= SYRINGOMYELIA = SYRINX (used in a general manner reflecting difficulty in classification)
= longitudinally oriented CSF-filled cavities + gliosis within spinal cord frequently involving both parenchyma + central canal
Age: primarily childhood / early adult life
Cause: Chiari I malformation (41%), trauma (28%), neoplasm (15%), idiopathic (15%)
- loss of sensation to pain + temperature ← interruption of spinothalamic tracts
- trophic changes = (skin lesions; Charcot joints in 25% affecting shoulder, elbow, wrist)
- muscle weakness ← anterior horn cell involvement
- spasticity, hyperreflexia ← upper motor neuron involvement
- abnormal plantar reflexes ← pyramidal tract involvement
Location: predominantly lower end of cervical cord; extension into brainstem (= syringobulbia)
CT:
- distinct area of decreased attenuation in spinal cord (100%)
- swollen / normal-sized / atrophic cord
- NO contrast enhancement
- change in shape + size of cord with change in position (rare)

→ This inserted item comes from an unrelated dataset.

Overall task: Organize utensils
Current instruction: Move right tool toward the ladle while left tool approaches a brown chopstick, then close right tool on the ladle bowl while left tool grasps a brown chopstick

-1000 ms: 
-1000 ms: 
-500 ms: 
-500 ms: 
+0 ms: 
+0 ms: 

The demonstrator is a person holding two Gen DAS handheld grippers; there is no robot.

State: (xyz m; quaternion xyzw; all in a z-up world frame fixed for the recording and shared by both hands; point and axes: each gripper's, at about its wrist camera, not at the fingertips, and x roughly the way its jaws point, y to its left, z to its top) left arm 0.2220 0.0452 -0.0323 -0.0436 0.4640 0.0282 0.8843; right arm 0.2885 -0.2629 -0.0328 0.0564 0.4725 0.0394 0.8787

- flattened vertebral border (rare) with increased transverse diameter of cord
- filling of syringohydromyelia with intrathecal contrast
- early filling ← direct communication with subarachnoid space
- late filling after 4–8 hours (80–90%) ← permeation of contrast material
Myelography:
- enlarged cord (DDx: intramedullary tumor)
- “collapsing cord” sign = collapsing of cord with gas myelography as fluid content moves caudad in the erect position (rare)
MR:
- cord enlargement
- cystic area → low SI on T1WI + increased SI on T2WI
- presence of CSF flow-void (= low SI on T2WI) within cavity ← pulsations
- beaded cavity ← multiple incomplete septations
DDx:pseudosyrinx = truncation artifact consisting of linear abnormal signal within cord on sagittal images in phase-encoding direction ← limited number of frequencies for fast Fourier transform
= PRIMARY / CONGENITAL SYRINGOHYDROMYELIA
= dilatation of persistent central canal of spinal cord (normally obliterated in 70–80%) which communicates with 4th ventricle (= communicating syringomyelia)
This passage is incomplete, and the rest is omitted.